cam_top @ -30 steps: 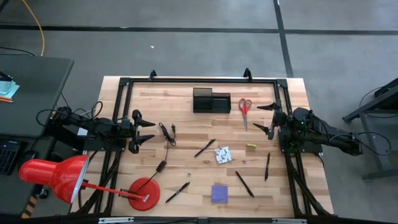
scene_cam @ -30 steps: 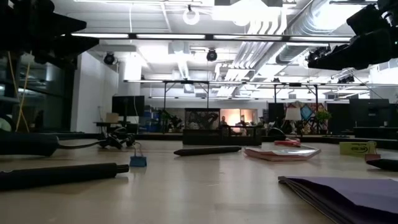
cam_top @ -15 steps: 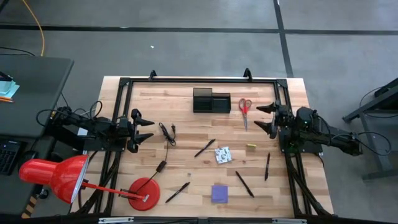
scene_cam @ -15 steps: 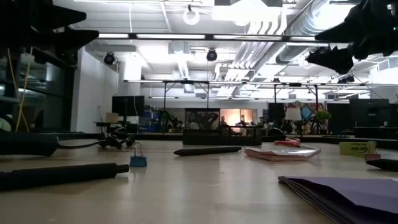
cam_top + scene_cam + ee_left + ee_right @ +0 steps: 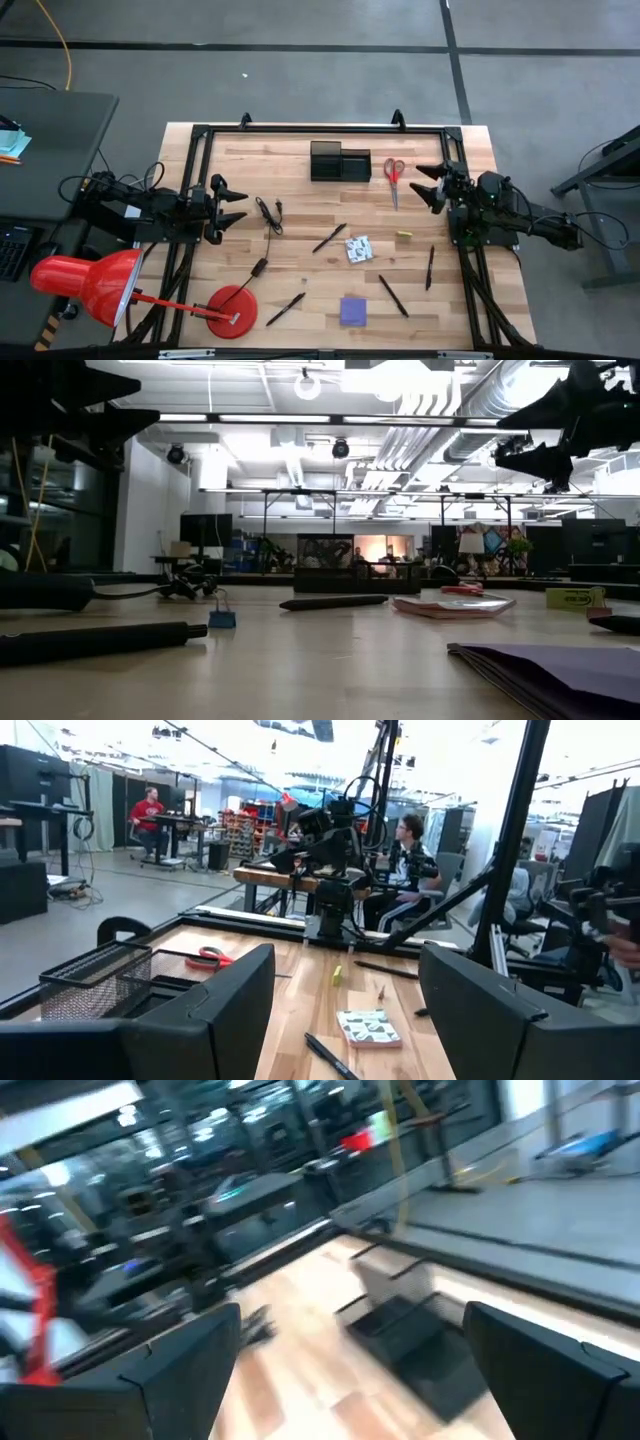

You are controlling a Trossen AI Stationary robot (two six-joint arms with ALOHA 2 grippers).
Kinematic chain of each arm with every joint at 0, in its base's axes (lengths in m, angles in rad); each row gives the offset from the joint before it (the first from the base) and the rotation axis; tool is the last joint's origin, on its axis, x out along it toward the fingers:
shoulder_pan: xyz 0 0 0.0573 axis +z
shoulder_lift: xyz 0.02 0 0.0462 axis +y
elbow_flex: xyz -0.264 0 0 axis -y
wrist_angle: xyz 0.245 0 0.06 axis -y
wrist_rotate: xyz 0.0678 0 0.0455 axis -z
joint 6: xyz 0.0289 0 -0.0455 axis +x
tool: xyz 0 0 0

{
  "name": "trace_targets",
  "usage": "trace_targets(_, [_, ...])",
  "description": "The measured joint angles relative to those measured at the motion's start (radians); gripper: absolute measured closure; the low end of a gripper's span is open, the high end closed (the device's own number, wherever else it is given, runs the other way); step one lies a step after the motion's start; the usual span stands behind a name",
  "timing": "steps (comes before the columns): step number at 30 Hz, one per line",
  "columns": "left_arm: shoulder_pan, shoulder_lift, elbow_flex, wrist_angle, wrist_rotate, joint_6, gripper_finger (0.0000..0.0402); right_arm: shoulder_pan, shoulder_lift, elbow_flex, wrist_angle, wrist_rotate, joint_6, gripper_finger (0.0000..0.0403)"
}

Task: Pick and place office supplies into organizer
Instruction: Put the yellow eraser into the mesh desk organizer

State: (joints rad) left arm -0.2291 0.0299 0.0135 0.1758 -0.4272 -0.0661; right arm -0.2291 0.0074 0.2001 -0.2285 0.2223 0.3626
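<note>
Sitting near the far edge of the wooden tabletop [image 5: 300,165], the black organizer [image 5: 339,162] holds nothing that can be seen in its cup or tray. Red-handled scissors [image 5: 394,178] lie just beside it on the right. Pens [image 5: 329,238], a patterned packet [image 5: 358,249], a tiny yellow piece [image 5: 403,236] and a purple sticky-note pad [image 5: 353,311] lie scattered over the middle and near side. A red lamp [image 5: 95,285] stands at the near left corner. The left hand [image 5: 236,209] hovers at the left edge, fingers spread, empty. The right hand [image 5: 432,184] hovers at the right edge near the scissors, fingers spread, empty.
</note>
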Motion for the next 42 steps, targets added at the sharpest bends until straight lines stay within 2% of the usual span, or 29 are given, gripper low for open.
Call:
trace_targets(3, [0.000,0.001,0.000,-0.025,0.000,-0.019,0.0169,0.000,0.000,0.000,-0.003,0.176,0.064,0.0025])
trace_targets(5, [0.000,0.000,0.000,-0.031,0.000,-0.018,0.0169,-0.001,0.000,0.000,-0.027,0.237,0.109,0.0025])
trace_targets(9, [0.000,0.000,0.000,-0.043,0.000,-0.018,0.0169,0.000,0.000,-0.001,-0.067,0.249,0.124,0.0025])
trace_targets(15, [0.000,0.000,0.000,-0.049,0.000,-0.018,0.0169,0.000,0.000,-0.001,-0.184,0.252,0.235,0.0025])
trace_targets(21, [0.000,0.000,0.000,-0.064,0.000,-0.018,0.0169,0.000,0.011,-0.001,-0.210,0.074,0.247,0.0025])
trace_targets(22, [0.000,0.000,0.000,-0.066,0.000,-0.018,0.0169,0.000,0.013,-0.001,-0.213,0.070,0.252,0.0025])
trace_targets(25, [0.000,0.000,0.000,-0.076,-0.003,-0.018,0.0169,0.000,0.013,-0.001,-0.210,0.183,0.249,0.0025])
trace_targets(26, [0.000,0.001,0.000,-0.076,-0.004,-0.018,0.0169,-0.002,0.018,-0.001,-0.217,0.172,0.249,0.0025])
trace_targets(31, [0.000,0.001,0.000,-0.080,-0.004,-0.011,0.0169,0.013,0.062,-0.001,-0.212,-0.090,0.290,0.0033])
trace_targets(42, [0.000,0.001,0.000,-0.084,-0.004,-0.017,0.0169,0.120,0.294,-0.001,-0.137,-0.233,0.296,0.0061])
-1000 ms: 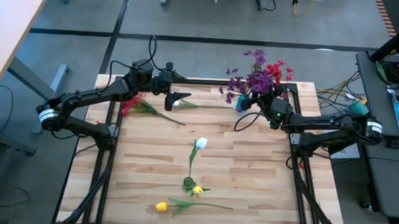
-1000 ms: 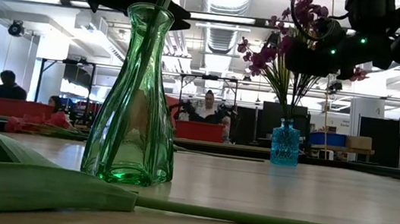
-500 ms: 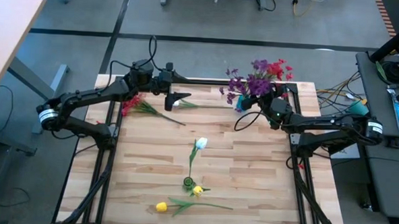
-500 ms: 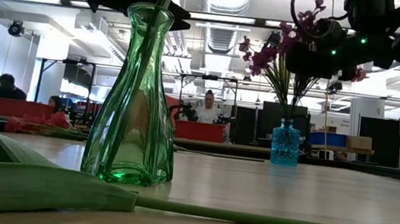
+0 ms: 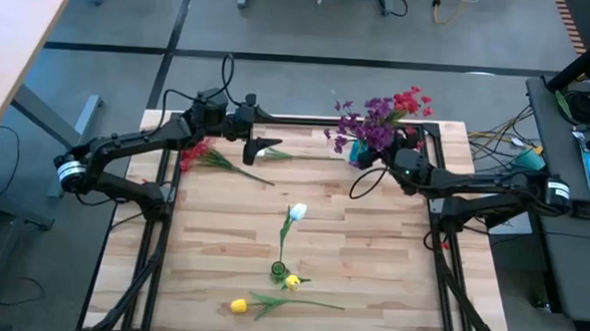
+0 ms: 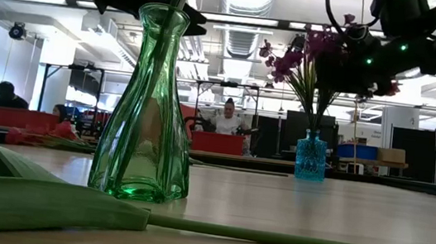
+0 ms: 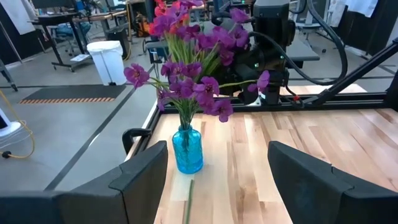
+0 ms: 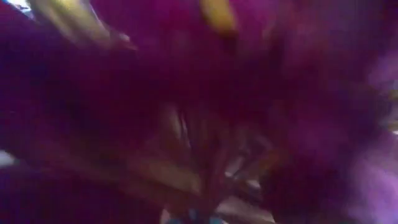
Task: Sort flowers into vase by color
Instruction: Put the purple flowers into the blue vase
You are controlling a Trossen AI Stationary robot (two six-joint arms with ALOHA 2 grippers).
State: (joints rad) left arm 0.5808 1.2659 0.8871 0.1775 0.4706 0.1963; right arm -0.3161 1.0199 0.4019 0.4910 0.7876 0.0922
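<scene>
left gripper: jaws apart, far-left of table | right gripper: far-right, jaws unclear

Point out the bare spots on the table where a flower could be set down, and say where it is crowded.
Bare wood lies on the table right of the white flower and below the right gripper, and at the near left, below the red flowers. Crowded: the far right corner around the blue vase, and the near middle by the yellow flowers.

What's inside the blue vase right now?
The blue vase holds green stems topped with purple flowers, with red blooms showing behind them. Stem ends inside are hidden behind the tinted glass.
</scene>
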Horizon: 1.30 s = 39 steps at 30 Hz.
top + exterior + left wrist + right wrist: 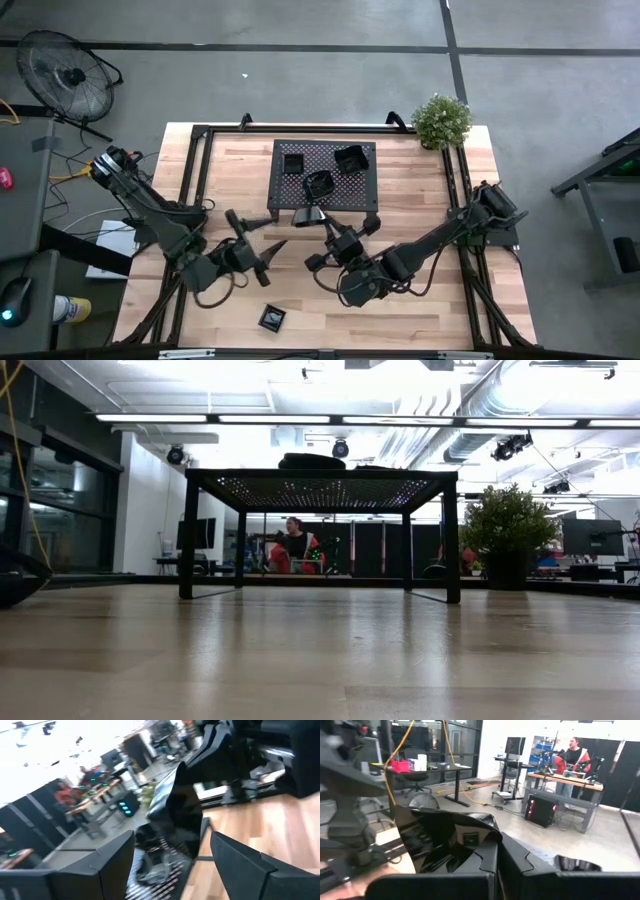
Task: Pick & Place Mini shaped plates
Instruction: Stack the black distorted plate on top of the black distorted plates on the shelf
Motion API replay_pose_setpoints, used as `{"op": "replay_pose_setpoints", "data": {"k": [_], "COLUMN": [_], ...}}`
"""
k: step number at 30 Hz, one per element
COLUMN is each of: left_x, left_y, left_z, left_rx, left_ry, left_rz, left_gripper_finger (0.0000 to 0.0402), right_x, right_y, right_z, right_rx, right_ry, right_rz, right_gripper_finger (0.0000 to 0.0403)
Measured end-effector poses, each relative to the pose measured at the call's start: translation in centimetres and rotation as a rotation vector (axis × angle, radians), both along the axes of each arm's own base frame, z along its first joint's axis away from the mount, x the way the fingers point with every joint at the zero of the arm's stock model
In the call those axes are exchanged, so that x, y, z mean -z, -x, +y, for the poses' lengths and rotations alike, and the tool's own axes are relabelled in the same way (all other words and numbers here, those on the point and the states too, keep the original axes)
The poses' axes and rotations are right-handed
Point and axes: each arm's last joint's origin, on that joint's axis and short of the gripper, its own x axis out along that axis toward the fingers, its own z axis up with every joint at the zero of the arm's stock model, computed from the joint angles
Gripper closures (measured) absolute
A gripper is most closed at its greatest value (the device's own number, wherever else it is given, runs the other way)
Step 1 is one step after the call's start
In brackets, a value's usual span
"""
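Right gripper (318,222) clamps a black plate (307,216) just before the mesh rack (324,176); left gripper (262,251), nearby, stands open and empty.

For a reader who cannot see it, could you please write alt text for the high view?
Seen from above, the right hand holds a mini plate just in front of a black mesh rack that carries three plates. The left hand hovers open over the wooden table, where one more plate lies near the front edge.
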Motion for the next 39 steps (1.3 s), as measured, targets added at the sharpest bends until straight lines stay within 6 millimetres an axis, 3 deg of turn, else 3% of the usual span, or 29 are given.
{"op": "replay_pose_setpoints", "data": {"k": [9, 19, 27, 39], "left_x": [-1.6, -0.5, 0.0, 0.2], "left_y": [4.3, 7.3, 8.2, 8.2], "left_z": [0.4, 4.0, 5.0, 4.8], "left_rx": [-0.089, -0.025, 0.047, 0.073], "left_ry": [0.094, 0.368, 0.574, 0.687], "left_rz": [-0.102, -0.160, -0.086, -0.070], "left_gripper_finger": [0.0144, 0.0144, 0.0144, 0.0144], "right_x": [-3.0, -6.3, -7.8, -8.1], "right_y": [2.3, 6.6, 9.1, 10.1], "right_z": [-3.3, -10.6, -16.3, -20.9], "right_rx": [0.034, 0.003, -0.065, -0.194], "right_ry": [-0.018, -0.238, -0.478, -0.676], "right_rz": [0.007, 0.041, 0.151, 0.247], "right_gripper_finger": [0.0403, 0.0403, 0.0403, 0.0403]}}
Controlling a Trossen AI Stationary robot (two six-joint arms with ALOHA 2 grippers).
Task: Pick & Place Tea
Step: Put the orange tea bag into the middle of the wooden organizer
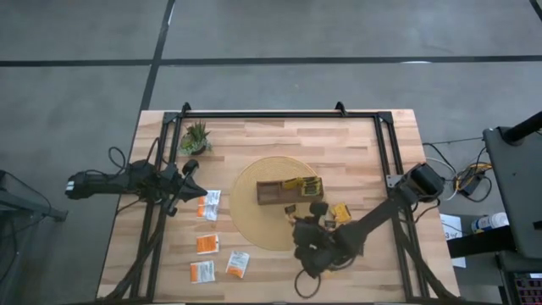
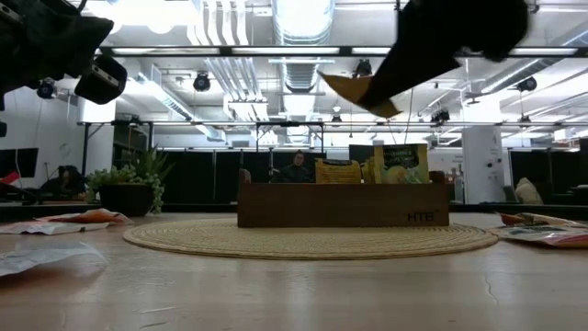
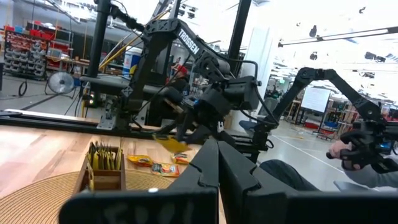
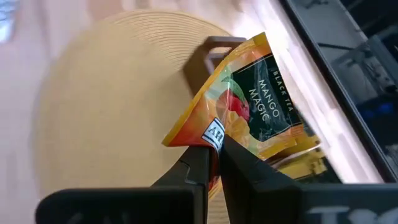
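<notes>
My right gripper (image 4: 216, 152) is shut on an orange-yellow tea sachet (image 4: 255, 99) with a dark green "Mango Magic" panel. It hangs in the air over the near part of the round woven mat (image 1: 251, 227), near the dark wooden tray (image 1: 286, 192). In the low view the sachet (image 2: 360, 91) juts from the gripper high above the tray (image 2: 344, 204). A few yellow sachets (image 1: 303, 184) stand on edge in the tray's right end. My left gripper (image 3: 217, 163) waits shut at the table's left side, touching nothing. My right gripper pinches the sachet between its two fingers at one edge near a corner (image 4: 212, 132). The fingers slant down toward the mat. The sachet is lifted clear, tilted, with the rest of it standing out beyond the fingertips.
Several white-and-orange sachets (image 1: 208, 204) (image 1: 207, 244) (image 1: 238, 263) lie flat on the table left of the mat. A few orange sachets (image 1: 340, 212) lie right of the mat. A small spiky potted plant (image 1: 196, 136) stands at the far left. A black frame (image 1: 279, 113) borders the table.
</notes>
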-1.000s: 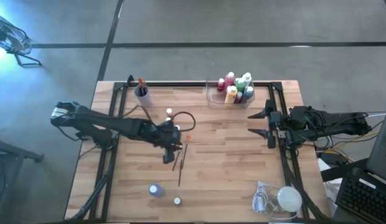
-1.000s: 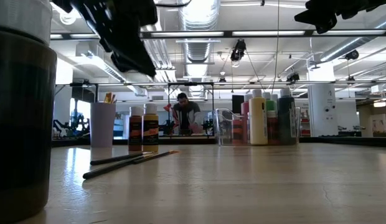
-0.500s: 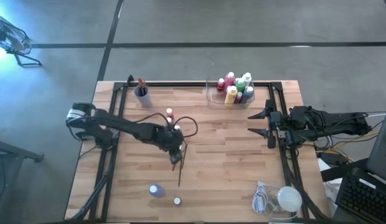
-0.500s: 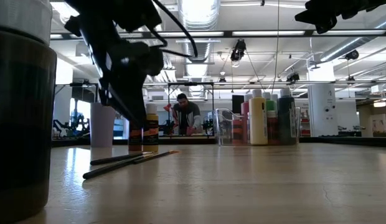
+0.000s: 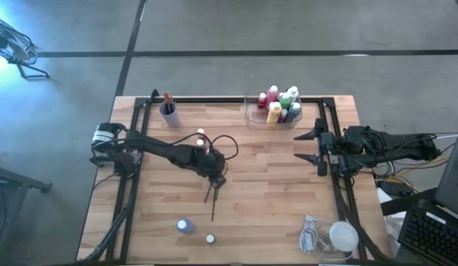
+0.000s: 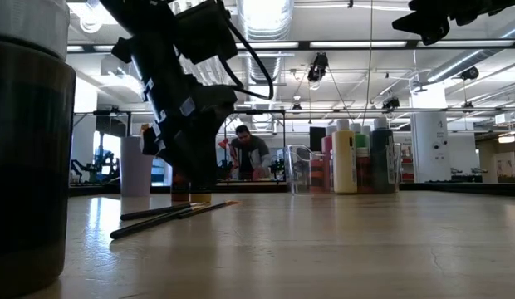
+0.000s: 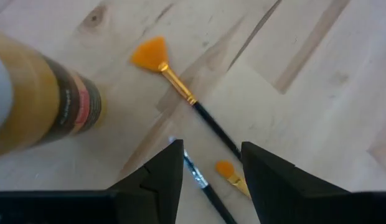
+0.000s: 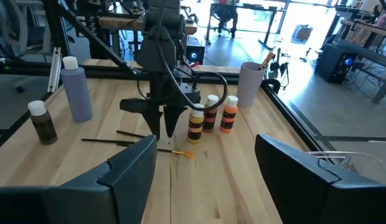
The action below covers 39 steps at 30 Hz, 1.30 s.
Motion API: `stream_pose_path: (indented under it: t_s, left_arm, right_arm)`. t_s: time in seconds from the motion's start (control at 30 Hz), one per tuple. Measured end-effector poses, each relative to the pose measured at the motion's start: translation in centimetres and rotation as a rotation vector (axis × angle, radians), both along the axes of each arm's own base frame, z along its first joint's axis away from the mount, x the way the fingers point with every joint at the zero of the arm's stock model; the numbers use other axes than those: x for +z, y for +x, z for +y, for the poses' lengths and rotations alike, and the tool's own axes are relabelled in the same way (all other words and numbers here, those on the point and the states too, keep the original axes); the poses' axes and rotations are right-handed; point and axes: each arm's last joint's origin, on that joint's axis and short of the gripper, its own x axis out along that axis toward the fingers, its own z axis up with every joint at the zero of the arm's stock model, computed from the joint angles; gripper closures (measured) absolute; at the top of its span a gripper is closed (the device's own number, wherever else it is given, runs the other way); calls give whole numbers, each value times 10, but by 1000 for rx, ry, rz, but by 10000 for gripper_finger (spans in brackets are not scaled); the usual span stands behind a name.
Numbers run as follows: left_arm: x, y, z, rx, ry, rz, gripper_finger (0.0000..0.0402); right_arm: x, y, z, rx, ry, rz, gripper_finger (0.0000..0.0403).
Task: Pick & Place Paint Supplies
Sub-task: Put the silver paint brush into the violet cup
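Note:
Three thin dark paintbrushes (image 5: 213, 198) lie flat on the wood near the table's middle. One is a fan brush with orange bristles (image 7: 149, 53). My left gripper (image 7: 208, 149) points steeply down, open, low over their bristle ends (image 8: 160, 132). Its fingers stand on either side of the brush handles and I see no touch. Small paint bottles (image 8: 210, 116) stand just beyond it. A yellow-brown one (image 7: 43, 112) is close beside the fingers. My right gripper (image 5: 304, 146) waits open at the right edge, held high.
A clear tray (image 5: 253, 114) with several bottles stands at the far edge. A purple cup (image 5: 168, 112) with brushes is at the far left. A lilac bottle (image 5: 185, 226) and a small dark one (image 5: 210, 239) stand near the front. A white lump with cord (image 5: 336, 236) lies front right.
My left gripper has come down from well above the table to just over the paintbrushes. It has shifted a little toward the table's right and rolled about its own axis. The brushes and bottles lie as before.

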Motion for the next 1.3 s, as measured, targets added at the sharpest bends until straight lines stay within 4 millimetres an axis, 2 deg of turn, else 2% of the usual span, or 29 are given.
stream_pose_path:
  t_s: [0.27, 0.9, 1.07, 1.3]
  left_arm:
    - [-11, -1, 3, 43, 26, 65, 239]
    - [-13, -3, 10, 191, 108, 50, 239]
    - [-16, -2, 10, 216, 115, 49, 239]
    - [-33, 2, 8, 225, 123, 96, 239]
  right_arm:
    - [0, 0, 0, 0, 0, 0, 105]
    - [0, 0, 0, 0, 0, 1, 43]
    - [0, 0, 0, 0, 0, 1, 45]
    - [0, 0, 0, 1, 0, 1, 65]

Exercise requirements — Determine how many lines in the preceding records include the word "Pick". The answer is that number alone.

Response box — 4